On the left, you will see the input/output pairs demonstrating the nature of the task. In the middle, you will see the current test input grid. On the right, you will see the controls you can use to construct the corresponding output grid.

You have access to the following tools:

Grid controls

  • Resize: input a grid size (e.g. "10x20" or "4x4") and click "Resize". This preserves existing grid content (in the top left corner).
  • Copy from input: copy the input grid to the output grid. This is useful for tasks where the output consists of some modification of the input.
  • Reset grid: fill the grid with 0s.

Symbol controls

  • Edit: select a color (symbol) from the color picking bar, then click on a cell to set its color.
  • Select: click and drag on either the output grid or the input grid to select cells.
    • After selecting cells on the output grid, you can select a color from the color picking to set the color of the selected cells.

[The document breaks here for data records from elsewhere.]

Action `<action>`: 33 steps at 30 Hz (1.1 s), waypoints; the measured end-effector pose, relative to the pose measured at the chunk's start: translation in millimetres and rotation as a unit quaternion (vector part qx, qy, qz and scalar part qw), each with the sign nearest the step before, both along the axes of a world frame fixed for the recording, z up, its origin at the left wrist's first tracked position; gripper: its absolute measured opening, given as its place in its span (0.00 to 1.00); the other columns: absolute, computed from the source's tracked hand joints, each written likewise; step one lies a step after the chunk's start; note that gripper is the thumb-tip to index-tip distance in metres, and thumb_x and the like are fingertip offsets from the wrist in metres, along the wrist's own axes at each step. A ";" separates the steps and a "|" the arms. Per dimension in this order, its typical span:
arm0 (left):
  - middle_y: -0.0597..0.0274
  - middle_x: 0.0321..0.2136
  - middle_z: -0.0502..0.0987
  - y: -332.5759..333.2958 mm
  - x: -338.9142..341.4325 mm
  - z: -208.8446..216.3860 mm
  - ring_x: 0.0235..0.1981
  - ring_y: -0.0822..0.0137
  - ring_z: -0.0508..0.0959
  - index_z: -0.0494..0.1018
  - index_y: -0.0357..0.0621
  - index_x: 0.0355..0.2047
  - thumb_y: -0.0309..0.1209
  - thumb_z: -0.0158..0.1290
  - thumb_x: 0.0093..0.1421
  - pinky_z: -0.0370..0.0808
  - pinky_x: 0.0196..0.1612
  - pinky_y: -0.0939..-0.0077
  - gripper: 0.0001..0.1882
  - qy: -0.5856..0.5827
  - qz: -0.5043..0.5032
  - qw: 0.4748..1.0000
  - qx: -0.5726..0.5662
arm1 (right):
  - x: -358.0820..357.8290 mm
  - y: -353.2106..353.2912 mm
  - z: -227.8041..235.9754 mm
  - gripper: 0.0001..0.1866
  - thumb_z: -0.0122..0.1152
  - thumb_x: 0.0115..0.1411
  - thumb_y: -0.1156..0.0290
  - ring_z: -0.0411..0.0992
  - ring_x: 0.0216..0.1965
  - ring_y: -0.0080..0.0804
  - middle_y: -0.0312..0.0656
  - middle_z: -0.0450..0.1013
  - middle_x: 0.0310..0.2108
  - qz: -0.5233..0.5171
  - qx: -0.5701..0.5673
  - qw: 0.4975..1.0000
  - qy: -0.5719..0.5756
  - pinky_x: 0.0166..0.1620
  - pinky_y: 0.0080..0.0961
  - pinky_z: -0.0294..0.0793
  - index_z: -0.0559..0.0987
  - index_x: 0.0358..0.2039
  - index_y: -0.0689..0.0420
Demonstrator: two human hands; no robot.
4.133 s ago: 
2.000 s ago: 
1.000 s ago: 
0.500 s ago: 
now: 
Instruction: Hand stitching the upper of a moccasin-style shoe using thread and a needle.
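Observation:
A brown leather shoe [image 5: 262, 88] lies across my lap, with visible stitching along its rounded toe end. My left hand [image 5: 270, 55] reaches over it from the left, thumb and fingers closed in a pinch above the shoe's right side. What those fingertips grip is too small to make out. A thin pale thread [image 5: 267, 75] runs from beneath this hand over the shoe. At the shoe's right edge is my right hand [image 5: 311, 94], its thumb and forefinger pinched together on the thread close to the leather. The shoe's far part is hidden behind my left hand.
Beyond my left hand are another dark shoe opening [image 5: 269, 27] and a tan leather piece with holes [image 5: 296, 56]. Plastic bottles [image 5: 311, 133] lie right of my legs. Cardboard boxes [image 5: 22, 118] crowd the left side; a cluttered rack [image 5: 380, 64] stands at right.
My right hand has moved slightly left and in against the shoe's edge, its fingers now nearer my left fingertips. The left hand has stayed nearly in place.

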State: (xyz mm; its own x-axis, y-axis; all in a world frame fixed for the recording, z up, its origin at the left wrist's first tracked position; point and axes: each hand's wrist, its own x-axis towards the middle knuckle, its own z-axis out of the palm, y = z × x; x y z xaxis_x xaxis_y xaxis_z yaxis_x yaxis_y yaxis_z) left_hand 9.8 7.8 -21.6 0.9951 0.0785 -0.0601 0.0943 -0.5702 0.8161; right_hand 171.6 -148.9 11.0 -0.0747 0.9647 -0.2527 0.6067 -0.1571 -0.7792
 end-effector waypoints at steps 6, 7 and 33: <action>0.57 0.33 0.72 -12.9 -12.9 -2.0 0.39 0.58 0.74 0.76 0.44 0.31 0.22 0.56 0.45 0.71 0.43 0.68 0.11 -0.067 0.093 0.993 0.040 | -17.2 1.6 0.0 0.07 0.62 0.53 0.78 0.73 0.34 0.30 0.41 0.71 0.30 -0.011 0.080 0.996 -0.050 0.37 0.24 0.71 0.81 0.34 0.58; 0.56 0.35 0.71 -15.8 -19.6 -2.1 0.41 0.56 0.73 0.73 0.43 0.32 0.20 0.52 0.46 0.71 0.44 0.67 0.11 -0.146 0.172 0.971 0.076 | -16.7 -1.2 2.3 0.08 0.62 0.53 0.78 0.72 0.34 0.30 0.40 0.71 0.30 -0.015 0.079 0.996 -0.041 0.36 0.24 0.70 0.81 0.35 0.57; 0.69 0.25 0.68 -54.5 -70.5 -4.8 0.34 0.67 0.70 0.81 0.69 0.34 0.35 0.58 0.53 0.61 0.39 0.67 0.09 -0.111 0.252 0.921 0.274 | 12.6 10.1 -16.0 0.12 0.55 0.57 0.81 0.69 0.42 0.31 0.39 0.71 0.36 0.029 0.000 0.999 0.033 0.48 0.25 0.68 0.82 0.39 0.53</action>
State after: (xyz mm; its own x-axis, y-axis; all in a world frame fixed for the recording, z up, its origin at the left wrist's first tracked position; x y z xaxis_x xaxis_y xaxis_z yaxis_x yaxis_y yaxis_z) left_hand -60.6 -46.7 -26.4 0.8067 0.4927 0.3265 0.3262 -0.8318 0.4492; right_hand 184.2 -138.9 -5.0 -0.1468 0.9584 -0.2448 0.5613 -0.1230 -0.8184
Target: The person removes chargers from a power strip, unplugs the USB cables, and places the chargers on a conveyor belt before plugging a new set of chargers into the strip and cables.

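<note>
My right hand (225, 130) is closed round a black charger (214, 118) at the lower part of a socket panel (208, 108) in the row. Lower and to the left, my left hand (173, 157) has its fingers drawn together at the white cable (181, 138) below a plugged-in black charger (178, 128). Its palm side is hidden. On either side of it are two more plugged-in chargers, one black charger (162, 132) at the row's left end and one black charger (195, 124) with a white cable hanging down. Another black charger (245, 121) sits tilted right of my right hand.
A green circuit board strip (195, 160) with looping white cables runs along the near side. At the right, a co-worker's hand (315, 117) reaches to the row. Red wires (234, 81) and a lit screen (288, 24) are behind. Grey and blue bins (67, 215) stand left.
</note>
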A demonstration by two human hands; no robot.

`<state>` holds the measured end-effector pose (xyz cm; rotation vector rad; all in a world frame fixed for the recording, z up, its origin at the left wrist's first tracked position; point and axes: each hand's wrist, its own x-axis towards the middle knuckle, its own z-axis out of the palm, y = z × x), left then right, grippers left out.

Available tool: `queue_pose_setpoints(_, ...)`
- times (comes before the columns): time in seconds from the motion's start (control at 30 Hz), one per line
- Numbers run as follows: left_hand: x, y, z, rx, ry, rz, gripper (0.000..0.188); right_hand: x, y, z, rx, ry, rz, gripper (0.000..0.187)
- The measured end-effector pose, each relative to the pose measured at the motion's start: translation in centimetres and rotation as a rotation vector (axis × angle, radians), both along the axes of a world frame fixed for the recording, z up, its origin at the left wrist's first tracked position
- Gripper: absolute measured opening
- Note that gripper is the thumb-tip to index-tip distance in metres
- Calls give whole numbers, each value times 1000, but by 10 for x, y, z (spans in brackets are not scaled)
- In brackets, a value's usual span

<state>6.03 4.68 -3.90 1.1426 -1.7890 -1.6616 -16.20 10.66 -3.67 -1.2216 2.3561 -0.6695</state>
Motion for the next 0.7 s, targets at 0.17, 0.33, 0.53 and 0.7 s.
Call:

This is useful to draw solid rectangles or lines.
    • After selecting cells on either the input grid or the output grid, you can press C to copy their content. After copying, you can select a cell on the output grid and press "V" to paste the copied content. You should select the cell in the top left corner of the zone you want to paste into.
  • Floodfill: click on a cell from the output grid to color all connected cells to the selected color. "Connected cells" are contiguous cells with the same color.

Answer validation

When your output grid is ready, click the green "Submit!" button to check your answer. We do not enforce the 3-trials rule.

After you've obtained the correct answer for the current test input grid, you can switch to the next test input grid for the task using the "Next test input" button (if there is any available; most tasks only have one test input).

When you're done with a task, use the "load task" button to open a new task.